Auto-tuning the Linux kernel with bpftune
[Tue Dec 24 13:32:44 CST 2024]

Thanks to Linux Weekly News, I recently learned about auto-tuning the Linux kernel using a tool called bpftune developed by Oracle. The project is currently focused on optimizing network settings, but the authors hope to extend it to other areas of the kernel too. If anything, my main concern would be that, although released under the GPLv2 license, this is Oracle we are talking about. It's not as if they have a very solid record when it comes to licensing issues. Also, as mentioned before, it currently allows for tweaking the network tunable parameters only, and it is not packaged for any major distro other than Oracle Linux. The list of available tuners so far are:

  • ip_frag, which manages IP fragmentation settings
  • net_buffer, which manages non-TCP buffer sizes
  • route_table, which manages routing settings
  • tcp_buffer, which manages TCP buffer sizes
  • neigh_table, which manages the neighbor (ARP) tables
  • netns, which manages network namespaces
  • tcp_conn, which chooses TCP congestion-control algorithms for each connection
  • sysctl, which reacts to changes to sysctl settings
{link to this entry}

Concurrency vs. parallelism
[Mon Nov 4 08:49:35 CST 2024]

Although they are easily confused, there is a difference between concurrency and parallelism:

Concurrency relates to an application that is processing more than one task at the same time. Concurrency is an approach that is used for decreasing the response time of the system by using the single processing unit. Concurrency creates the illusion of parallelism, however actually the chunks of a task aren’t parallelly processed, but inside the application, there are more than one task is being processed at a time. It doesn’t fully end one task before it begins ensuing.

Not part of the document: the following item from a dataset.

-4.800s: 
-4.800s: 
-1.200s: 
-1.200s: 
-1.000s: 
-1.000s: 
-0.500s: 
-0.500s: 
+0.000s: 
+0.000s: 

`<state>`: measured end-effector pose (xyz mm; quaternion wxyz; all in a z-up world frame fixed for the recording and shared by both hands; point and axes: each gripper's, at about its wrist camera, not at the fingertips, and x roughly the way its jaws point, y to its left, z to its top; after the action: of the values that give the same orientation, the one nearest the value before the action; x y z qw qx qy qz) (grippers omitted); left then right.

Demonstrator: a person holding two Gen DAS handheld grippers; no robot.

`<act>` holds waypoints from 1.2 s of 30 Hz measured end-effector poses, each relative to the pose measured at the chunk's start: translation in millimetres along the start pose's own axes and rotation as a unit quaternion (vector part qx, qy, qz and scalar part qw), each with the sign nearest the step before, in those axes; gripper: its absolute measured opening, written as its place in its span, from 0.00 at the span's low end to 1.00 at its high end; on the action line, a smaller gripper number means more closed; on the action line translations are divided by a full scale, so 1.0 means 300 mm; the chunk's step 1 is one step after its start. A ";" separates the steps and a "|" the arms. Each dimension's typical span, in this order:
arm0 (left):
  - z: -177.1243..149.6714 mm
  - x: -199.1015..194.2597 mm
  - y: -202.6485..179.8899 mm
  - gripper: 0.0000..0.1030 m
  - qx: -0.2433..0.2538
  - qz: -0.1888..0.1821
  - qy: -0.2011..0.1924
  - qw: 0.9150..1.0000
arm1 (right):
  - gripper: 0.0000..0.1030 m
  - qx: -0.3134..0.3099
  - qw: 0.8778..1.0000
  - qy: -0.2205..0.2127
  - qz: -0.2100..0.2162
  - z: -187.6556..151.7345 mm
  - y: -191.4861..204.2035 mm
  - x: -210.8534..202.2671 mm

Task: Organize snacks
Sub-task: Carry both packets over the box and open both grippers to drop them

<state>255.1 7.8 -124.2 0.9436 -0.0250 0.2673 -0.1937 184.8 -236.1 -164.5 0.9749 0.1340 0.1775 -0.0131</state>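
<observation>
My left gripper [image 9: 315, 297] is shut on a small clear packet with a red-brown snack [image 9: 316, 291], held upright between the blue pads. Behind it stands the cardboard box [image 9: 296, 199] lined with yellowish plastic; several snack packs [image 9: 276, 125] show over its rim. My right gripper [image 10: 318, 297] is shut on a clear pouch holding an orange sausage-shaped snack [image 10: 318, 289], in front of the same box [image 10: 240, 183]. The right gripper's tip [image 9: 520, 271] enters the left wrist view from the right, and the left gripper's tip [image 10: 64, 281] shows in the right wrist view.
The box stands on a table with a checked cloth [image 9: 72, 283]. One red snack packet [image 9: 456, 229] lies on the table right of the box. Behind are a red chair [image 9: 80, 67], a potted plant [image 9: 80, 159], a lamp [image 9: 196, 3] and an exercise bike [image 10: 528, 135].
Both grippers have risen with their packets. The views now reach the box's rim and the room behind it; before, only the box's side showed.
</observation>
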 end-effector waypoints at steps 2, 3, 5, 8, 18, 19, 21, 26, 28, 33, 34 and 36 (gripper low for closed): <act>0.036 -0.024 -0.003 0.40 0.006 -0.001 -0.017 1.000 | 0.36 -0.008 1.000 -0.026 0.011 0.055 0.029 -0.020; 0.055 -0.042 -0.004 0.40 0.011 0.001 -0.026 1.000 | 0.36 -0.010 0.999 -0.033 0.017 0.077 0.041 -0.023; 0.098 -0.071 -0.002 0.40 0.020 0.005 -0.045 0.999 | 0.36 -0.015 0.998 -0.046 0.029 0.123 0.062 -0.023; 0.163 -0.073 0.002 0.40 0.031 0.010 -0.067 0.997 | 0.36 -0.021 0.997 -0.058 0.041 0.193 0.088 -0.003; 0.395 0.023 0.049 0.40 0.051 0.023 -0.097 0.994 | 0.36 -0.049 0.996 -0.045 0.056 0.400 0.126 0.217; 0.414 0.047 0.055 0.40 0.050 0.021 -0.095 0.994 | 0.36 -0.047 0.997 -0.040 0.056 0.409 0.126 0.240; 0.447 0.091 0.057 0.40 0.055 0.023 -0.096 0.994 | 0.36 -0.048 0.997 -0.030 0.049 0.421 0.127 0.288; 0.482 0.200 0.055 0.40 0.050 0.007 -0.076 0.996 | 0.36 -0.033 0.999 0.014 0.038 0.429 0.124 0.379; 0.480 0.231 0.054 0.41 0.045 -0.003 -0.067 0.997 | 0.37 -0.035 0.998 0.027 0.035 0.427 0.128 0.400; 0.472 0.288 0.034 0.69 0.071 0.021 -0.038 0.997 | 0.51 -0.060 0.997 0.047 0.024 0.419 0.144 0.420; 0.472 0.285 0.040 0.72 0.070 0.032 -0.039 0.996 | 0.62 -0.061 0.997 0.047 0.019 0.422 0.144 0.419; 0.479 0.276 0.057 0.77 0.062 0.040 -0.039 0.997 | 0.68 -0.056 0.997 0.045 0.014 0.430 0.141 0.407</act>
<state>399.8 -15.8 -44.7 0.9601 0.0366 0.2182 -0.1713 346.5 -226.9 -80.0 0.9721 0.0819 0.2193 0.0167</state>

In other words, concurrency is achieved by interleaving the operations inside the single processor by context switching.

On the other hand, parallelism does something quite different:

Parallelism is related to an application where tasks are divided into smaller sub-tasks that are processed seemingly simultaneously or parallel. It is used to increase the throughput and computational speed of the system by using multiple processors. It enables single sequential CPUs to do lot of things “seemingly” simultaneously.

Parallelism leads to overlapping of central processing units and input-output tasks in one process with the central processing unit and input-output tasks of another process. Whereas in concurrency the speed is increased by overlapping the input-output activities of one process with CPU process of another process.

The Wikipedia entry for parallel computing does an excellent job explaining the difference too:

In computer science, parallelism and concurrency are two different things: a parallel program uses multiple CPU cores, each core performing a task independently. On the other hand, concurrency enables a program to deal with multiple tasks even on a single CPU core; the core switches between tasks (i.e. threads) without necessarily completing each one. A program can have both, neither or a combination of parallelism and concurrency characteristics.

That's where things like MPI come into the picture.

In any case, although parallel computing may sound like the panacea of high-performance computing, and it certainly is a key element, thatdoesn't mean it solves all our problems, and it scales perfectly well, as the Wikipedia entry goes on to explain:

Optimally, the speedup from parallelization would be linear—doubling the number of processing elements should halve the runtime, and doubling it a second time should again halve the runtime. However, very few parallel algorithms achieve optimal speedup. Most of them have a near-linear speedup for small numbers of processing elements, which flattens out into a constant value for large numbers of processing elements.

{link to this entry}

Real-Time makes it to the Linux kernel
[Mon Nov 4 08:15:48 CST 2024]

After so many years, real-time finally made it to the Linux kernel. Well, it has been there for quite sometime, but not fully, and not as part of the mainline kernel. But first, what is a real-time operating system?

An RTOS is a specialized operating system designed to handle time-critical tasks with precision and reliability. Unlike general-purpose operating systems like Windows or macOS, an RTOS is built to respond to events and process data within strict time constraints, often measured in milliseconds or microseconds. As Steven Rostedt, a prominent real-time Linux developer and Google engineer, put it, "Real-time is the fastest worst-case scenario."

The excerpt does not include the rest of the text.